Opt-out rights need to be carefully thought through

by David Yeandle 9 Nov 2004
by David Yeandle 9 Nov 2004

The European Commission’s (EC) review of the Working Time Directive has reached a critical stage. Over the next few weeks, government officials from all EU member states will attempt to agree the text of a revised version of the directive prior to the next meeting of the Employment Council on 6 and 7 December 2004.

The EC hopes to reach political agreement on the text of the directive at this meeting, but this may prove difficult. The EC’s proposal for revising the text has been widely criticised by many member states, including the UK, employers’ organisations and trade unions, as well as by members of the European Parliament.

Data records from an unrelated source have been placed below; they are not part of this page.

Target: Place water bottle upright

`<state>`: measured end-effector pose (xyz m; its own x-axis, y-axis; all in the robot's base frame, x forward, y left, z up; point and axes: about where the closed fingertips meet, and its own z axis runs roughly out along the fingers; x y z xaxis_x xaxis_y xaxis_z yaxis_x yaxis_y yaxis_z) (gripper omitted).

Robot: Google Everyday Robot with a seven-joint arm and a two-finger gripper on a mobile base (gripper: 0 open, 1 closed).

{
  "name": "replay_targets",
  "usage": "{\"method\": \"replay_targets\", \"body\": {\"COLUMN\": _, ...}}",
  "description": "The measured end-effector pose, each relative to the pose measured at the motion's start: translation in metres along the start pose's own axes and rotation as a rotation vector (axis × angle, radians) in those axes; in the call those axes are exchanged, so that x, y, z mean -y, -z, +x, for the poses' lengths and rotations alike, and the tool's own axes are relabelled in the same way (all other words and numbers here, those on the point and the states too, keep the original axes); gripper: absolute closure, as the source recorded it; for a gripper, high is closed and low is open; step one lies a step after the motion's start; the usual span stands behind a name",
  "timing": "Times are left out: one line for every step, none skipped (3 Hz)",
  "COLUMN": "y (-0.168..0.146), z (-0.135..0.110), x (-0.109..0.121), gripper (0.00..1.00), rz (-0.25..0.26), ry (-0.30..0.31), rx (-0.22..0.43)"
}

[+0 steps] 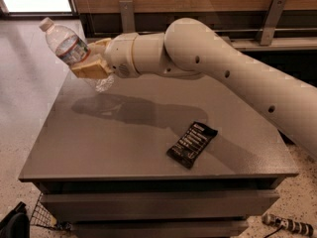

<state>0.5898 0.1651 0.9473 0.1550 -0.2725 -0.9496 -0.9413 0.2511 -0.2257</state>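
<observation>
The water bottle [66,43] is a clear ribbed bottle with a white cap and a red, white and blue label. It hangs in the air above the back left corner of the grey table [124,143], tilted with its cap up and to the left. My gripper [90,61] is shut on the water bottle around its middle, with tan fingers [89,69] below and behind it. The bottle's base [103,84] shows below the fingers, a little above the tabletop. My white arm [208,63] reaches in from the right.
A black snack bar wrapper [191,144] lies on the table's right front part. A wooden wall and dark ledge run behind the table. A wire basket [42,214] sits on the floor at the front left, and a striped object [287,224] at the front right.
</observation>
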Motion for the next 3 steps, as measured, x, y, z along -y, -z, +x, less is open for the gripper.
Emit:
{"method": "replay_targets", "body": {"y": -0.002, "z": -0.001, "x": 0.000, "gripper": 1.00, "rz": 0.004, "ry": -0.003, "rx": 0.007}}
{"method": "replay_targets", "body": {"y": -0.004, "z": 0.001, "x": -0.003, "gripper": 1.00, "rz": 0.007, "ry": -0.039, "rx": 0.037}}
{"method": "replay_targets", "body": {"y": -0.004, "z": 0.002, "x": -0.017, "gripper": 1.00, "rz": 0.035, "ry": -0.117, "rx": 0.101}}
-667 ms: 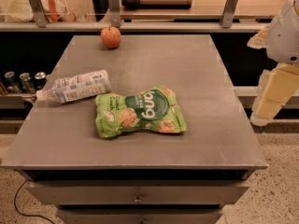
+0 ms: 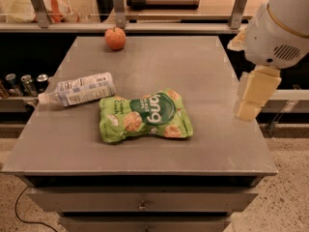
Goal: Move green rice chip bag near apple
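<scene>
Since the puffy light-green rice chip bag [image 2: 145, 116] lies centre, well apart from the round red apple [image 2: 115, 37] far-left, the cream gripper [image 2: 248, 105] hovers right, pre-approach; grip state: cannot tell.

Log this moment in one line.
hand at table right edge, apart from bag | bag mid-table | apple far edge | bottle beside bag

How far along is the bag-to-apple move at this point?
Nothing looks done: the green rice chip bag lies on the table beside the bottle, well apart from the apple at the back edge. In hand: the gripper hangs by its right edge, holding nothing. Left: grasp, carry, set down near the apple.
</scene>
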You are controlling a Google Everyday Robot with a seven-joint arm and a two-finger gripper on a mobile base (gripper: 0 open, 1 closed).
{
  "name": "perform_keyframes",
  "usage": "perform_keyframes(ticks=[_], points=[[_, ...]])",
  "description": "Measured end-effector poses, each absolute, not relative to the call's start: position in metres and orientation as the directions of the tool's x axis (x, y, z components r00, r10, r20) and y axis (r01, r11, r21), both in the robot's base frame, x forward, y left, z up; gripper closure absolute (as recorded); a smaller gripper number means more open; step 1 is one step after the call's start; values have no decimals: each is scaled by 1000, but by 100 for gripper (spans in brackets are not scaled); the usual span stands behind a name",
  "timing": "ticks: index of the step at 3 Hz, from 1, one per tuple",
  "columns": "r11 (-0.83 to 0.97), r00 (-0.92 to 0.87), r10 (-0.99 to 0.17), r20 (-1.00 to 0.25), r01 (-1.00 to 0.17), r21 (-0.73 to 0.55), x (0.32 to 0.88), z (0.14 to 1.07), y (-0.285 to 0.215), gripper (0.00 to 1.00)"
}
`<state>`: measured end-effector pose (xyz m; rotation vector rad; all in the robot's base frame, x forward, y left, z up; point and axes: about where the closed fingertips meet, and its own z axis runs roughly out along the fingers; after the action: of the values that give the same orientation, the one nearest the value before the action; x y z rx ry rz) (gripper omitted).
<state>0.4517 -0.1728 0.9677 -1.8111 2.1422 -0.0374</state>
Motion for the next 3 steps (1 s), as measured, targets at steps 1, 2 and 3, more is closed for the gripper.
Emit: perform_keyframes(ticks=[1, 2, 3], points=[[92, -33, -957, -288, -977, -194, 475, 947, -111, 0], [-7, 57, -950, -308, -987, -159, 498, 923, -50, 0], [-69, 108, -942, -317, -989, -132, 514, 903, 1, 0]])
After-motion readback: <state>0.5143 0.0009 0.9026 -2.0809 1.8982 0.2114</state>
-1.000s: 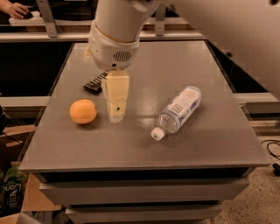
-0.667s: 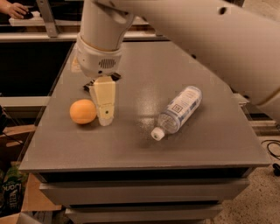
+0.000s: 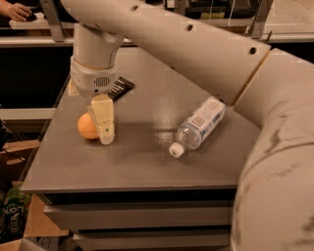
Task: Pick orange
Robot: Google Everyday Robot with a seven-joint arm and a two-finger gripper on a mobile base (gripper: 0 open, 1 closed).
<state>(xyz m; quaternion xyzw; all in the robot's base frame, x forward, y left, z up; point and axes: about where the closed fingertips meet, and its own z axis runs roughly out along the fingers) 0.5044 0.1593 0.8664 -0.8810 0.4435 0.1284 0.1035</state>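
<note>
The orange (image 3: 84, 127) is a small round fruit resting on the left part of the grey table (image 3: 147, 162). My gripper (image 3: 104, 128) hangs down from the white wrist and stands right at the orange's right side, partly covering it. Whether it touches the orange I cannot tell. The large white arm crosses the top and right of the camera view.
A clear plastic bottle (image 3: 202, 125) lies on its side at the table's middle right, cap toward the front. A black flat object (image 3: 120, 88) lies behind the gripper. Cardboard boxes (image 3: 14, 162) sit on the floor at the left. A person's hand (image 3: 15, 10) is at the top left.
The gripper has moved left from the table's middle to right beside the orange. The arm now fills more of the view. The orange and bottle have not moved on the table.
</note>
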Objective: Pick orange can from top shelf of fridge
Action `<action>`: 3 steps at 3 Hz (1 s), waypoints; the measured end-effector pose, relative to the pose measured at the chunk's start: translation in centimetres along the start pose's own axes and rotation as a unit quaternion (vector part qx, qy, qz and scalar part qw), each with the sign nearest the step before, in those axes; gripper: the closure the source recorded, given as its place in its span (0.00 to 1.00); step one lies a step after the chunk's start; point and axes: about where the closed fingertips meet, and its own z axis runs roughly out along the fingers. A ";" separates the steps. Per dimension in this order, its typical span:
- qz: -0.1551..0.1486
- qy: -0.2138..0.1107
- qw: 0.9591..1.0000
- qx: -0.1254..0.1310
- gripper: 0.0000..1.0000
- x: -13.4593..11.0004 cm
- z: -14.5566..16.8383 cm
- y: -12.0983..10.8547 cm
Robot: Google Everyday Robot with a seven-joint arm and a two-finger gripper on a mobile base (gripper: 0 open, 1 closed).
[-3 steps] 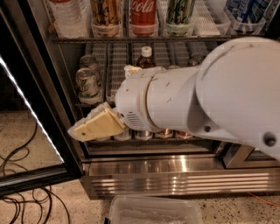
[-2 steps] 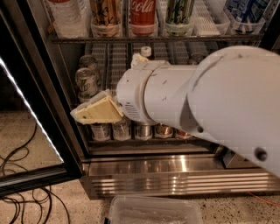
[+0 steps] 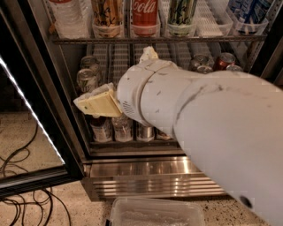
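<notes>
The orange can (image 3: 107, 15) stands on the top shelf (image 3: 203, 39) of the fridge (image 3: 150, 176), second from the left, between a clear water bottle (image 3: 66, 17) and the red Coca-Cola can (image 3: 145, 15). Only its lower part shows. My gripper (image 3: 98, 103), cream-coloured at the end of the big white arm (image 3: 199, 114), is in front of the middle rack. It is below and slightly left of the orange can, well apart from it, and holds nothing that I can see.
A green can (image 3: 181, 13) and white lane trays stand right of the Coca-Cola can. Silver cans (image 3: 86, 77) and a red can (image 3: 225, 59) fill the lower racks. The black door frame with a light strip (image 3: 31, 110) is left. Cables (image 3: 22, 198) and a plastic tub (image 3: 154, 214) lie on the floor.
The arm has risen. My gripper moved up from the lower rack's cans to the middle rack's height, closer to the top shelf.
</notes>
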 end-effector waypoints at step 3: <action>-0.007 -0.015 0.997 0.070 0.00 0.1 -0.8 -2.6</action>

The EEF welcomes the commission’s proposal to make it easier for working time to be averaged annually and that it is not proposing – as had been feared and unions are still seeking – to remove the individual opt-out from the average 48-hour working week. However, we are very concerned about the proposed new conditions for individual opt-outs and the commission’s plans to review their retention in five years’ time.

We have serious objections to the commission’s proposal that, where unions are recognised, employers would have to reach agreements with unions about the principle of individual opt-outs before employees can sign them. Unions should not be able to veto the right for individual employees and their employer to reach agreements on working time arrangements that suit them. It must also be made clear that agreements about individual opt-outs do not have to be reached with information and consultation committees before being discussed with individuals. If this is not clarified, it could undermine our efforts to encourage employers to respond proactively to the Government’s new information and consultation legislation.

The EEF does not oppose the proposal that individual opt-outs should not be a condition of employment or be signed before employment commences. However, not allowing them to be signed during probationary periods would create practical difficulties for employers and the proposed requirement for their annual renewal creates further unnecessary bureaucracy for employers.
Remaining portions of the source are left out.